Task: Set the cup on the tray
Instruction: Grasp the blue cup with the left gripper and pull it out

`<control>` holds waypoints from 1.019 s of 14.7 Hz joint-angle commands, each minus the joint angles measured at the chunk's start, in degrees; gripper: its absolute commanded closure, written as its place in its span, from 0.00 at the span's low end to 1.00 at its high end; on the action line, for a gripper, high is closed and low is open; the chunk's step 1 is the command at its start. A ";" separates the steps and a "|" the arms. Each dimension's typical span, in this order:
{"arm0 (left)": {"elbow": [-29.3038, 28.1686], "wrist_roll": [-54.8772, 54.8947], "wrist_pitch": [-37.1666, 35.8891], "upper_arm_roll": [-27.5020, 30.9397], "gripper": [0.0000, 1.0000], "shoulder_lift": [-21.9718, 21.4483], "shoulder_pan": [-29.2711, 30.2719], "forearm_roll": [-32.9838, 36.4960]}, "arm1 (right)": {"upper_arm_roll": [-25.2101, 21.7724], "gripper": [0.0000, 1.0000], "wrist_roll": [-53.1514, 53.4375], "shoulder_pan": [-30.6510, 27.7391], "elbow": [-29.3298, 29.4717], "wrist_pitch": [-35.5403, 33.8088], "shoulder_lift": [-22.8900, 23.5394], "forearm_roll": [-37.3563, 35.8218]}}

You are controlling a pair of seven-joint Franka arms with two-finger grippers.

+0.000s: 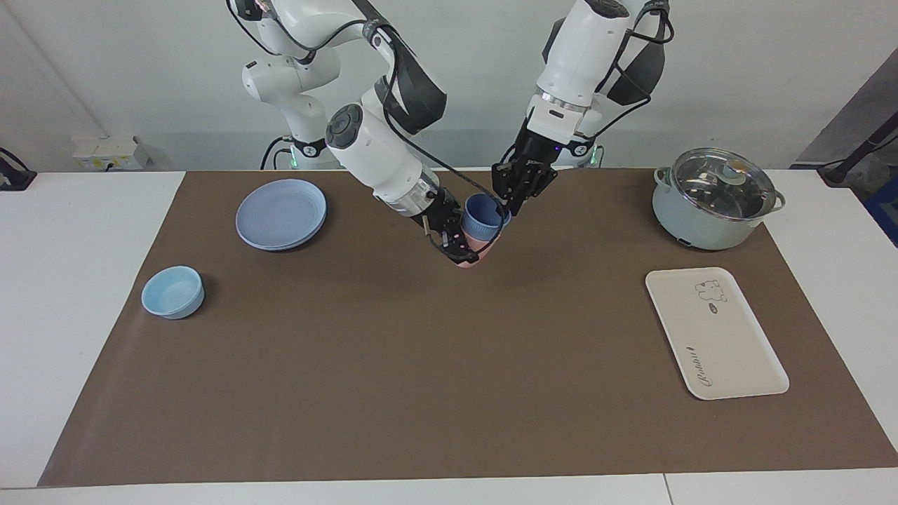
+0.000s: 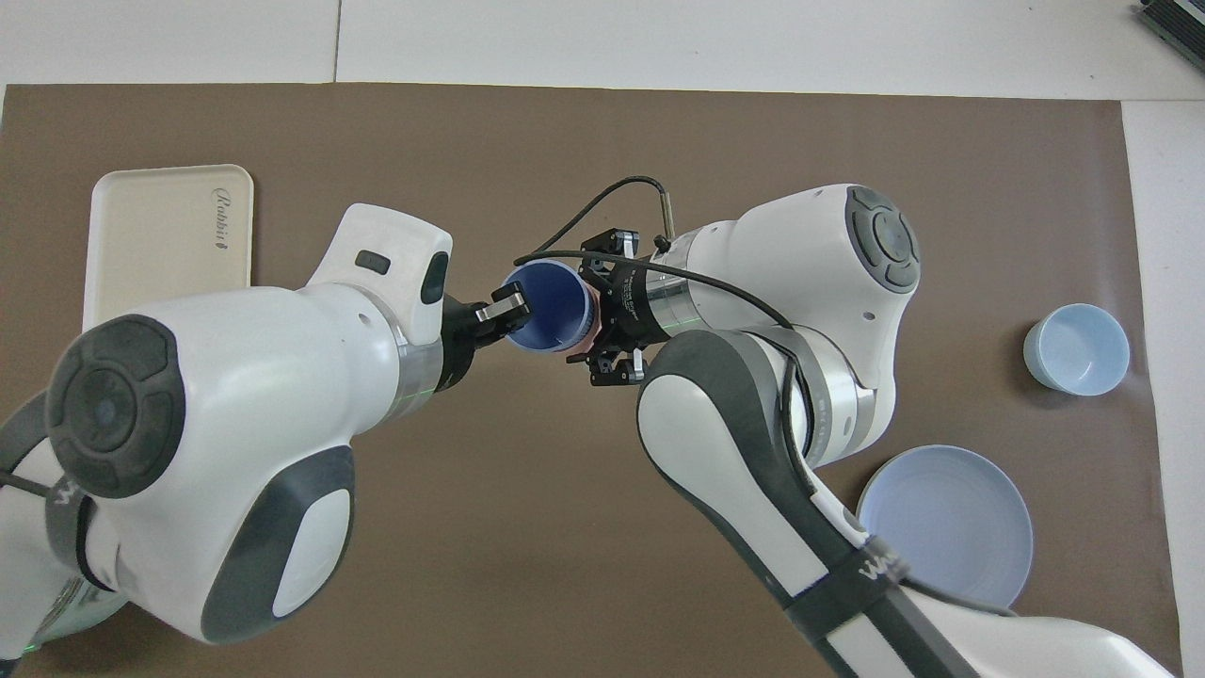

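Both my arms meet above the middle of the brown mat (image 1: 421, 365). My right gripper (image 1: 459, 245) is clamped around a pink cup (image 1: 476, 254), held tilted in the air, and the periwinkle-blue cup (image 1: 483, 216) sits nested inside it. My left gripper (image 1: 511, 200) pinches the blue cup's rim, one finger inside its mouth. The cream tray (image 1: 729, 351) lies bare at the left arm's end of the table, well apart from the cups. A lidded pot (image 1: 714, 198) stands nearer the robots than the tray. A blue plate (image 1: 280, 214) and light-blue bowl (image 1: 172, 292) sit toward the right arm's end.
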 commanded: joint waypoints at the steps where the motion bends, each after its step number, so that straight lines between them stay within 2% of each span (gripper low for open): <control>1: -2.33 -1.11 2.58 0.92 0.98 -1.76 -1.40 -1.78 | -0.03 1.00 0.90 -0.42 -0.49 0.14 -0.73 -1.64; 6: -2.41 -3.76 4.35 1.01 1.00 -1.59 -2.63 -1.96 | -0.20 1.00 0.90 -1.12 -0.05 0.14 -0.90 -1.64; 9: 0.03 -3.93 2.95 1.01 1.00 -0.88 -2.46 -2.05 | -0.12 1.00 0.55 -2.79 -0.05 0.06 -1.17 -1.38; 12: 3.90 -3.93 -3.45 1.10 1.00 -0.44 -1.76 -1.96 | -0.03 1.00 -0.68 -5.16 -0.32 -0.90 -1.34 -0.50; 15: 10.83 -3.84 -13.20 1.71 1.00 -0.53 -1.32 -1.96 | -0.03 1.00 -1.47 -6.47 -1.02 -0.91 -1.61 -0.23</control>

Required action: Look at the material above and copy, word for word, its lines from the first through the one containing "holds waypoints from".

Output of the task:
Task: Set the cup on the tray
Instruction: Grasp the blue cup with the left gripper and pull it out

`<control>` holds waypoints from 1.019 s of 14.7 Hz joint-angle commands, each minus the joint angles measured at the chunk's start, in degrees; gripper: its absolute commanded closure, written as its place in its span, from 0.00 at the span's low end to 1.00 at its high end; on the action line, for a gripper, high is closed and low is open; the chunk's step 1 is the command at its start. A ";" separates the steps and a "|" the arms. Each dimension's typical span, in this order:

For this exercise, nothing more remains to be given.